## PROBLEM DETAILS:
From the first line to the last, give the records again exactly and skip the pictures.

## Data items:
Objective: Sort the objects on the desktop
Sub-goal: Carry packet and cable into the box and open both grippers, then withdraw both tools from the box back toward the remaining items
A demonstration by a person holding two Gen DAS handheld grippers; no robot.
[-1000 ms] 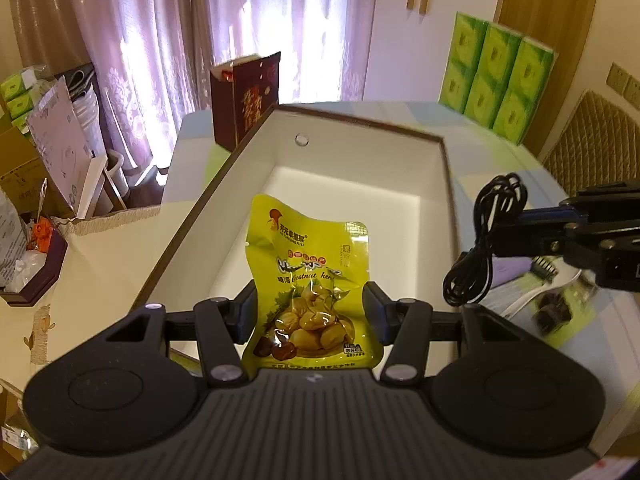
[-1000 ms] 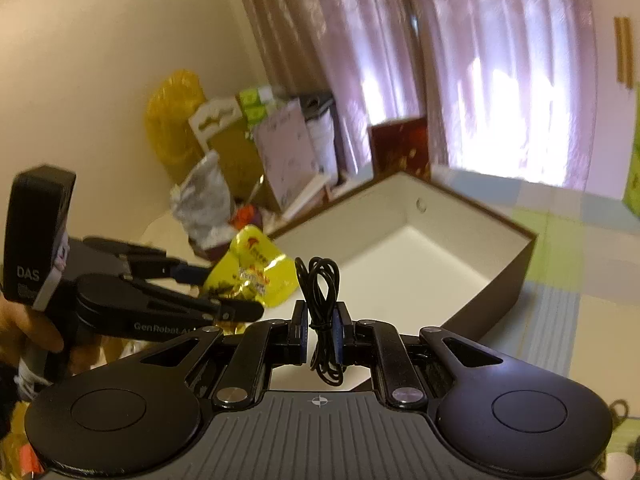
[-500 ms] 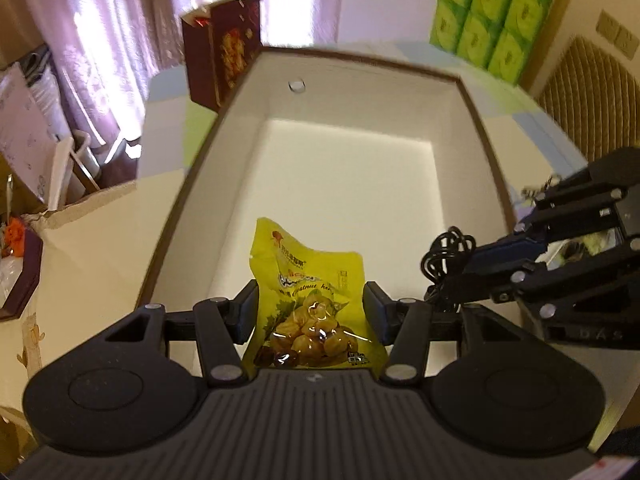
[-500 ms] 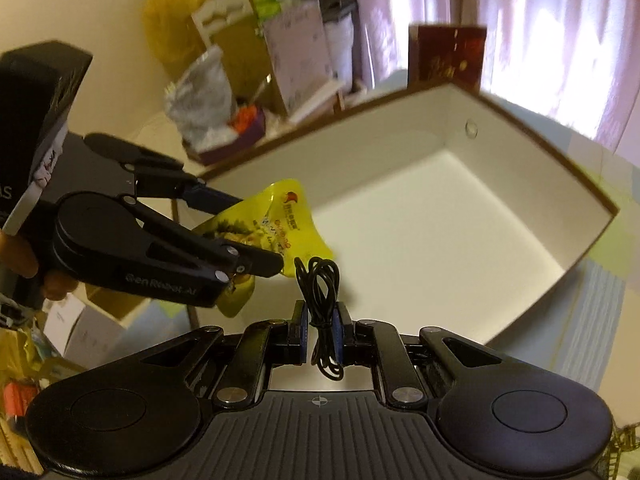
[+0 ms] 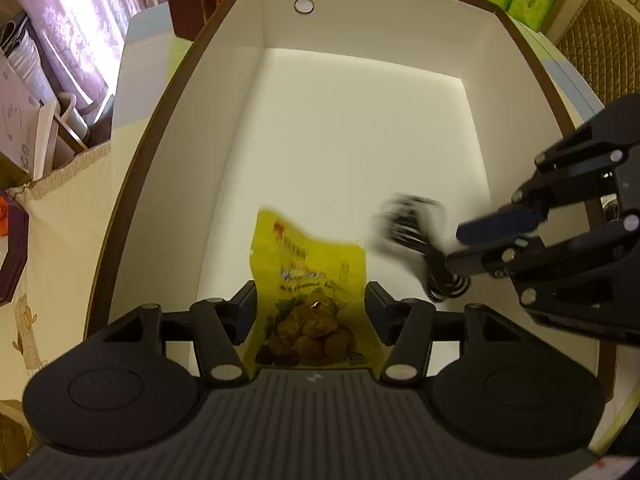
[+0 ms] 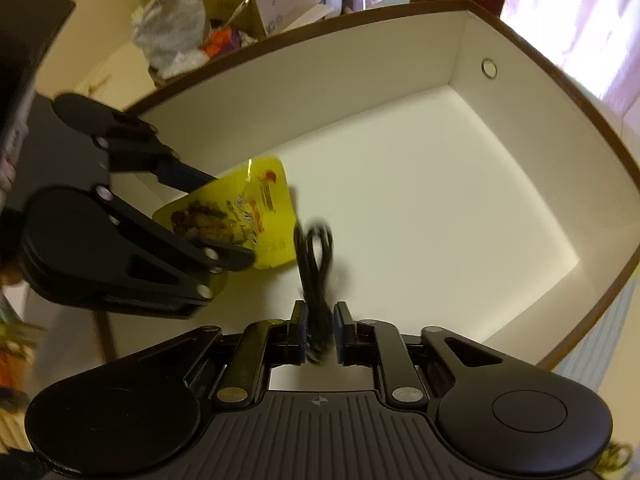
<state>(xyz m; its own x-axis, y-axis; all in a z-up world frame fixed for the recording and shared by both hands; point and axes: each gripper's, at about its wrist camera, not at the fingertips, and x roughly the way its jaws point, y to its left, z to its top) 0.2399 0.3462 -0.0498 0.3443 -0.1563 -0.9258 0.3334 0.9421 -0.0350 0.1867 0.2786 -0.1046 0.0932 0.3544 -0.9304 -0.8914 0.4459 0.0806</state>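
Through the left wrist view, my left gripper [image 5: 310,308] pinches the yellow snack packet [image 5: 310,288] above the near end of the box [image 5: 516,36], nothing lying inside yet. Through the right wrist view, my right gripper [image 6: 320,334] clamps the black cable [image 6: 316,264] over the same end, so I judge both drops remain.

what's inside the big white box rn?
Nothing lies loose on the box floor where visible. The yellow snack pouch and black cable hang inside, each between claw fingers; the near floor is covered.
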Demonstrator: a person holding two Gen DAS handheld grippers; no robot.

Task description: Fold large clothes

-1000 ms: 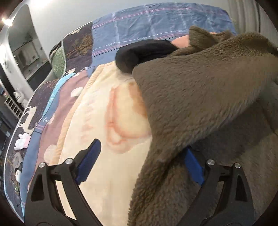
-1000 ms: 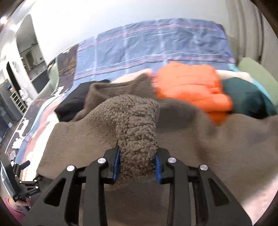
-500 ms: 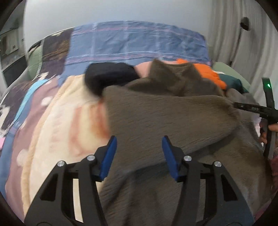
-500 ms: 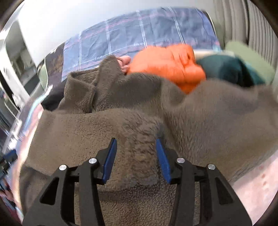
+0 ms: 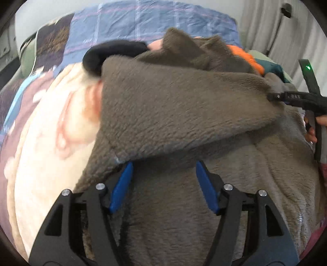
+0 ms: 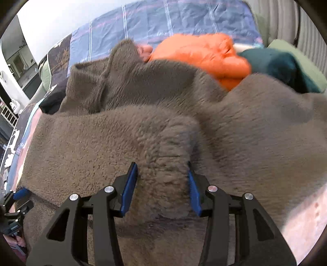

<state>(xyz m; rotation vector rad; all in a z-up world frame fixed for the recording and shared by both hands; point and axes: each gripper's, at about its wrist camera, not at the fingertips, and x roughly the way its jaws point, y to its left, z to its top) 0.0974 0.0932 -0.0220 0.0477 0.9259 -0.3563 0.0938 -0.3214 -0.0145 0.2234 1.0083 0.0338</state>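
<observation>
Spread across mid-frame: brown fleece garment, folded flap now laid flat. Left gripper opening, nothing clamped, unlike before. Right gripper loosened, fleece ridge merely between pads, earlier pinched.

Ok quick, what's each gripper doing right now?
Left gripper: jaws opening, over the brown fleece garment, not pinching it.
Right gripper: around a bunched fleece fold; grip cannot be told.

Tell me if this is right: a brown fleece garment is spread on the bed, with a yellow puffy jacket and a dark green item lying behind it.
Not quite. The puffy jacket is orange, not yellow, as the right wrist view shows. The rest holds: brown fleece garment on the bed, dark green item behind.
</observation>
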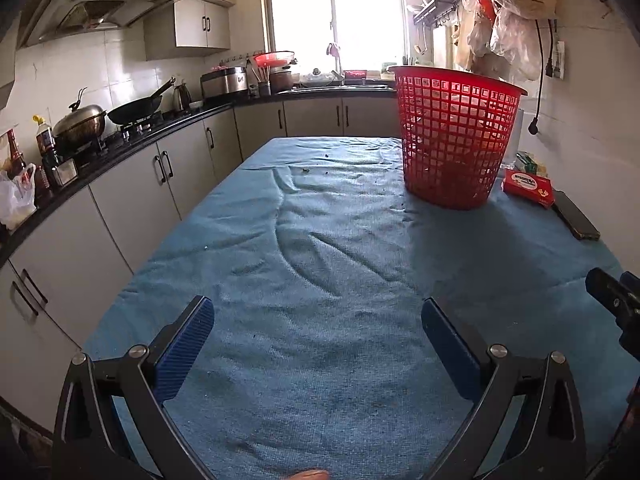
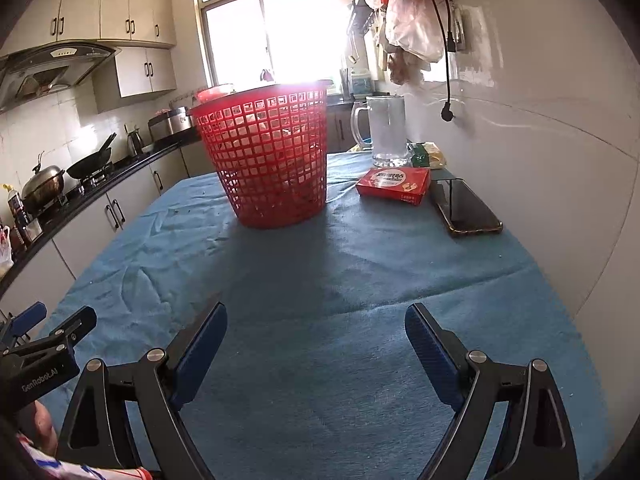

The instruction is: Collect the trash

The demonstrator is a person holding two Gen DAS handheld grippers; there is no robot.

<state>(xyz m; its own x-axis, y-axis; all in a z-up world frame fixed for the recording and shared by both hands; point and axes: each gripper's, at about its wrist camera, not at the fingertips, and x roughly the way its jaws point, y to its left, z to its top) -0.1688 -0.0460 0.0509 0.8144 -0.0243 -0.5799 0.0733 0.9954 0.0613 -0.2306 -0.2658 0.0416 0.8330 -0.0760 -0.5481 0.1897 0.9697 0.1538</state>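
Note:
A red mesh waste basket [image 1: 454, 140] stands upright on the blue cloth [image 1: 320, 280] at the far right of the table; it also shows in the right wrist view [image 2: 268, 160], with pale crumpled things inside. My left gripper [image 1: 318, 320] is open and empty, low over the near cloth. My right gripper [image 2: 316, 328] is open and empty, also near the front edge. Each gripper shows at the edge of the other's view: the right one [image 1: 616, 304], the left one [image 2: 52, 336]. Small dark crumbs [image 1: 306, 170] lie on the cloth left of the basket.
A red box [image 2: 394, 186], a black phone [image 2: 466, 208], a glass mug [image 2: 384, 130] and a green-yellow packet [image 2: 428, 154] lie by the white wall on the right. A kitchen counter [image 1: 120, 148] with wok, pot and bottles runs along the left. Plastic bags [image 1: 508, 8] hang above.

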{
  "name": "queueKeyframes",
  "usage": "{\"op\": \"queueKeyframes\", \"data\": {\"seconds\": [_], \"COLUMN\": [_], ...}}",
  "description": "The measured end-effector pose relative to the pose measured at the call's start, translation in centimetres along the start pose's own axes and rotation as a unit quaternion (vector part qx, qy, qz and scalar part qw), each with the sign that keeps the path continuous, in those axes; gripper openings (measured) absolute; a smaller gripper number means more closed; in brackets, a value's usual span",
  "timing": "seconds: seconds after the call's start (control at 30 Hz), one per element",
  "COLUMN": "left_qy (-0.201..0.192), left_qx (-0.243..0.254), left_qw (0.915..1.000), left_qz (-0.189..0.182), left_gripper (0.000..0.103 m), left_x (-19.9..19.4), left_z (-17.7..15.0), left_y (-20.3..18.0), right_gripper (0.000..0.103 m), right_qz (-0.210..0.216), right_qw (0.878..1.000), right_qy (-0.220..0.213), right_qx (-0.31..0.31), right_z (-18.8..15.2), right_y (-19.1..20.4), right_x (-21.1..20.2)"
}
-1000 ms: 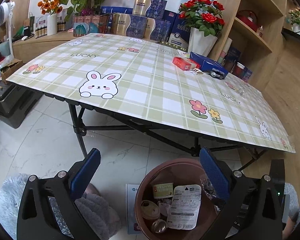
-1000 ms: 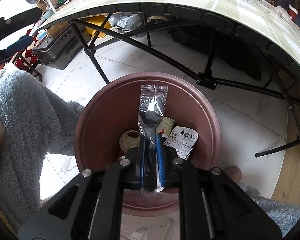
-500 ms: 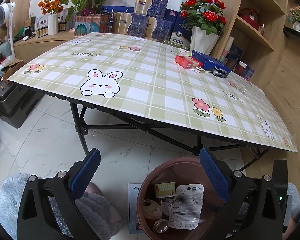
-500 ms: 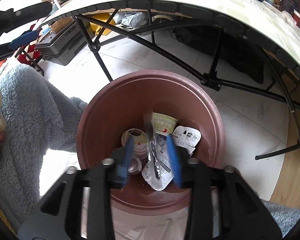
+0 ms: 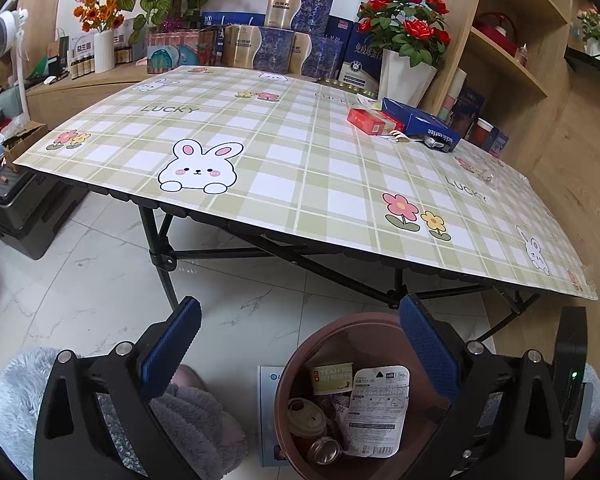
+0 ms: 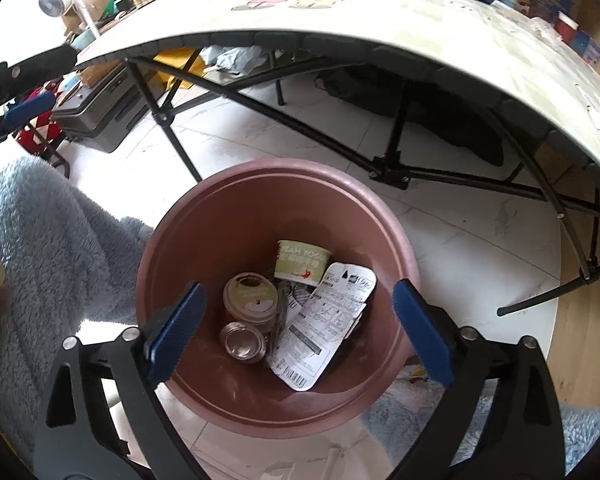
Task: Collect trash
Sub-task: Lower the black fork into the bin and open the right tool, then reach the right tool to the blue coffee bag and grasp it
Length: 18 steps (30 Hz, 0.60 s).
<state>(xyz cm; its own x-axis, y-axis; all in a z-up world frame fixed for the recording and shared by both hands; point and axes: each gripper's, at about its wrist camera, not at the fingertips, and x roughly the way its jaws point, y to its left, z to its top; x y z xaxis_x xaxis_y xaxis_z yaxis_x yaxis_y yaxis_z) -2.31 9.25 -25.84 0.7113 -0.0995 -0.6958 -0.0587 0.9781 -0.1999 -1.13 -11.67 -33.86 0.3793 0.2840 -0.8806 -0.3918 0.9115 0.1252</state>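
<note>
A brown round bin point(image 6: 180, 240) stands on the floor by the table and also shows in the left wrist view point(image 5: 364, 324). In it lie a yogurt cup point(image 6: 302, 262), a white label packet point(image 6: 324, 320), a lidded cup point(image 6: 250, 296), a small tin point(image 6: 242, 342) and a clear plastic bag point(image 6: 280, 312). My right gripper point(image 6: 296, 332) is open and empty right above the bin. My left gripper point(image 5: 298, 344) is open and empty, to the left of the bin. On the table lie a red box point(image 5: 374, 120), a blue coffee box point(image 5: 420, 122) and small wrappers point(image 5: 398, 136).
The folding table with a checked rabbit cloth point(image 5: 300, 160) stands in front, its black legs point(image 6: 392, 168) just behind the bin. Gift boxes and flower vases point(image 5: 404, 76) line its far edge. A black case point(image 5: 16, 208) sits on the floor at the left. Wooden shelves point(image 5: 512, 60) are at the right.
My right gripper opened and let the clear plastic bag fall into the bin. The left gripper has risen slightly and stays open.
</note>
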Motion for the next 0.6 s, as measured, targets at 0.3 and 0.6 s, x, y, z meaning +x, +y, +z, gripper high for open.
{"op": "queueKeyframes", "data": {"seconds": [0.3, 0.6], "left_qy": [-0.006, -0.005], "left_qx": [0.011, 0.036], "left_qw": [0.9999, 0.9986], "left_qz": [-0.004, -0.038], "left_gripper": [0.097, 0.097], "left_x": [-0.3, -0.3], "left_z": [0.2, 3.6], "left_y": [-0.5, -1.1], "right_gripper": [0.096, 0.097], "right_qz": [-0.004, -0.008], "right_qw": [0.995, 0.985], "right_qy": [-0.091, -0.139], "right_qx": [0.041, 0.101], "right_z": [0.8, 2.9], "right_y": [-1.9, -6.5], "right_x": [-4.2, -7.7]}}
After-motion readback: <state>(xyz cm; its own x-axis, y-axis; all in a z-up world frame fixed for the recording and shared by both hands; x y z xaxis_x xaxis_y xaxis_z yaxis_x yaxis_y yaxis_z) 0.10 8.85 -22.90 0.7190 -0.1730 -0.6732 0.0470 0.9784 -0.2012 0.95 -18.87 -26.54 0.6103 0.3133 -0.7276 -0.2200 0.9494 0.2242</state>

## TASK SOLUTION:
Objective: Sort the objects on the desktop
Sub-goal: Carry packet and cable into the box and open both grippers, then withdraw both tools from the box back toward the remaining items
A demonstration by a person holding two Gen DAS handheld grippers; no robot.
[-1000 ms] 
[-1000 ms] 
[-500 ms] 
[-500 ms] 
[+0 ms] 
[+0 ms] 
<state>(xyz m; its own x-axis, y-axis; all in a z-up world frame fixed for the recording and shared by both hands; point and axes: each gripper's, at about its wrist camera, not at the fingertips, and x roughly the way its jaws point, y to its left, z to its top) 0.2399 0.3462 -0.0498 0.3443 -0.1563 -0.9258 0.3334 0.9421 -0.0350 0.1867 0.2786 -0.1046 0.0932 0.3544 -0.9304 -0.8914 0.4459 0.0806</state>
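Through the left wrist view, my left gripper [image 5: 310,308] pinches the yellow snack packet [image 5: 310,288] above the near end of the box [image 5: 516,36], nothing lying inside yet. Through the right wrist view, my right gripper [image 6: 320,334] clamps the black cable [image 6: 316,264] over the same end, so I judge both drops remain.

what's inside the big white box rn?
Nothing lies loose on the box floor where visible. The yellow snack pouch and black cable hang inside, each between claw fingers; the near floor is covered.
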Demonstrator: a person holding two Gen DAS handheld grippers; no robot.

Task description: Fold large clothes

-1000 ms: 
-1000 ms: 
-500 ms: 
-500 ms: 
+0 ms: 
+0 ms: 

<state>(xyz m; rotation vector rad; all in a z-up world frame fixed for the recording and shared by both hands; point and axes: each gripper's, at about its wrist camera, not at the fingertips, and x roughly the way its jaws point, y to its left, z to its top) 0.0974 0.0932 -0.0220 0.0477 0.9259 -0.3563 0.0938 -0.3214 -0.0145 0.2234 1.0083 0.0338</state>
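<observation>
Spread across mid-frame: brown fleece garment, folded flap now laid flat. Left gripper opening, nothing clamped, unlike before. Right gripper loosened, fleece ridge merely between pads, earlier pinched.

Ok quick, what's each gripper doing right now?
Left gripper: jaws opening, over the brown fleece garment, not pinching it.
Right gripper: around a bunched fleece fold; grip cannot be told.

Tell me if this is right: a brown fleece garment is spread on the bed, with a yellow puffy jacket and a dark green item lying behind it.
Not quite. The puffy jacket is orange, not yellow, as the right wrist view shows. The rest holds: brown fleece garment on the bed, dark green item behind.
</observation>
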
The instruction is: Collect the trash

The demonstrator is a person holding two Gen DAS handheld grippers; there is no robot.

<state>(xyz m; its own x-axis, y-axis; all in a z-up world frame fixed for the recording and shared by both hands; point and axes: each gripper's, at about its wrist camera, not at the fingertips, and x roughly the way its jaws point, y to its left, z to its top) -0.1688 -0.0460 0.0509 0.8144 -0.0243 -0.5799 0.0733 0.9954 0.0613 -0.2306 -0.2658 0.0416 0.8330 -0.0760 -0.5481 0.1897 0.9697 0.1538</state>
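Note:
A red mesh waste basket [image 1: 454, 140] stands upright on the blue cloth [image 1: 320, 280] at the far right of the table; it also shows in the right wrist view [image 2: 268, 160], with pale crumpled things inside. My left gripper [image 1: 318, 320] is open and empty, low over the near cloth. My right gripper [image 2: 316, 328] is open and empty, also near the front edge. Each gripper shows at the edge of the other's view: the right one [image 1: 616, 304], the left one [image 2: 52, 336]. Small dark crumbs [image 1: 306, 170] lie on the cloth left of the basket.
A red box [image 2: 394, 186], a black phone [image 2: 466, 208], a glass mug [image 2: 384, 130] and a green-yellow packet [image 2: 428, 154] lie by the white wall on the right. A kitchen counter [image 1: 120, 148] with wok, pot and bottles runs along the left. Plastic bags [image 1: 508, 8] hang above.
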
{
  "name": "queueKeyframes",
  "usage": "{\"op\": \"queueKeyframes\", \"data\": {\"seconds\": [_], \"COLUMN\": [_], ...}}",
  "description": "The measured end-effector pose relative to the pose measured at the call's start, translation in centimetres along the start pose's own axes and rotation as a unit quaternion (vector part qx, qy, qz and scalar part qw), each with the sign that keeps the path continuous, in those axes; gripper openings (measured) absolute; a smaller gripper number means more closed; in brackets, a value's usual span",
  "timing": "seconds: seconds after the call's start (control at 30 Hz), one per element",
  "COLUMN": "left_qy (-0.201..0.192), left_qx (-0.243..0.254), left_qw (0.915..1.000), left_qz (-0.189..0.182), left_gripper (0.000..0.103 m), left_x (-19.9..19.4), left_z (-17.7..15.0), left_y (-20.3..18.0), right_gripper (0.000..0.103 m), right_qz (-0.210..0.216), right_qw (0.878..1.000), right_qy (-0.220..0.213), right_qx (-0.31..0.31), right_z (-18.8..15.2), right_y (-19.1..20.4), right_x (-21.1..20.2)"
}
-1000 ms: 
-1000 ms: 
-500 ms: 
-500 ms: 
+0 ms: 
+0 ms: 
Task: Collect trash
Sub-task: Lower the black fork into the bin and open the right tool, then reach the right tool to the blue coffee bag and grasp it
Length: 18 steps (30 Hz, 0.60 s).
<state>(xyz cm; its own x-axis, y-axis; all in a z-up world frame fixed for the recording and shared by both hands; point and axes: each gripper's, at about its wrist camera, not at the fingertips, and x roughly the way its jaws point, y to its left, z to its top; x y z xaxis_x xaxis_y xaxis_z yaxis_x yaxis_y yaxis_z) -2.31 9.25 -25.84 0.7113 -0.0995 -0.6958 -0.0587 0.9781 -0.1999 -1.13 -11.67 -33.86 0.3793 0.2840 -0.8806 -0.3918 0.9115 0.1252</state>
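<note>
A brown round bin point(image 6: 180, 240) stands on the floor by the table and also shows in the left wrist view point(image 5: 364, 324). In it lie a yogurt cup point(image 6: 302, 262), a white label packet point(image 6: 324, 320), a lidded cup point(image 6: 250, 296), a small tin point(image 6: 242, 342) and a clear plastic bag point(image 6: 280, 312). My right gripper point(image 6: 296, 332) is open and empty right above the bin. My left gripper point(image 5: 298, 344) is open and empty, to the left of the bin. On the table lie a red box point(image 5: 374, 120), a blue coffee box point(image 5: 420, 122) and small wrappers point(image 5: 398, 136).
The folding table with a checked rabbit cloth point(image 5: 300, 160) stands in front, its black legs point(image 6: 392, 168) just behind the bin. Gift boxes and flower vases point(image 5: 404, 76) line its far edge. A black case point(image 5: 16, 208) sits on the floor at the left. Wooden shelves point(image 5: 512, 60) are at the right.
My right gripper opened and let the clear plastic bag fall into the bin. The left gripper has risen slightly and stays open.
</note>
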Motion for the next 0.6 s, as measured, targets at 0.3 and 0.6 s, x, y, z meaning +x, +y, +z, gripper high for open.
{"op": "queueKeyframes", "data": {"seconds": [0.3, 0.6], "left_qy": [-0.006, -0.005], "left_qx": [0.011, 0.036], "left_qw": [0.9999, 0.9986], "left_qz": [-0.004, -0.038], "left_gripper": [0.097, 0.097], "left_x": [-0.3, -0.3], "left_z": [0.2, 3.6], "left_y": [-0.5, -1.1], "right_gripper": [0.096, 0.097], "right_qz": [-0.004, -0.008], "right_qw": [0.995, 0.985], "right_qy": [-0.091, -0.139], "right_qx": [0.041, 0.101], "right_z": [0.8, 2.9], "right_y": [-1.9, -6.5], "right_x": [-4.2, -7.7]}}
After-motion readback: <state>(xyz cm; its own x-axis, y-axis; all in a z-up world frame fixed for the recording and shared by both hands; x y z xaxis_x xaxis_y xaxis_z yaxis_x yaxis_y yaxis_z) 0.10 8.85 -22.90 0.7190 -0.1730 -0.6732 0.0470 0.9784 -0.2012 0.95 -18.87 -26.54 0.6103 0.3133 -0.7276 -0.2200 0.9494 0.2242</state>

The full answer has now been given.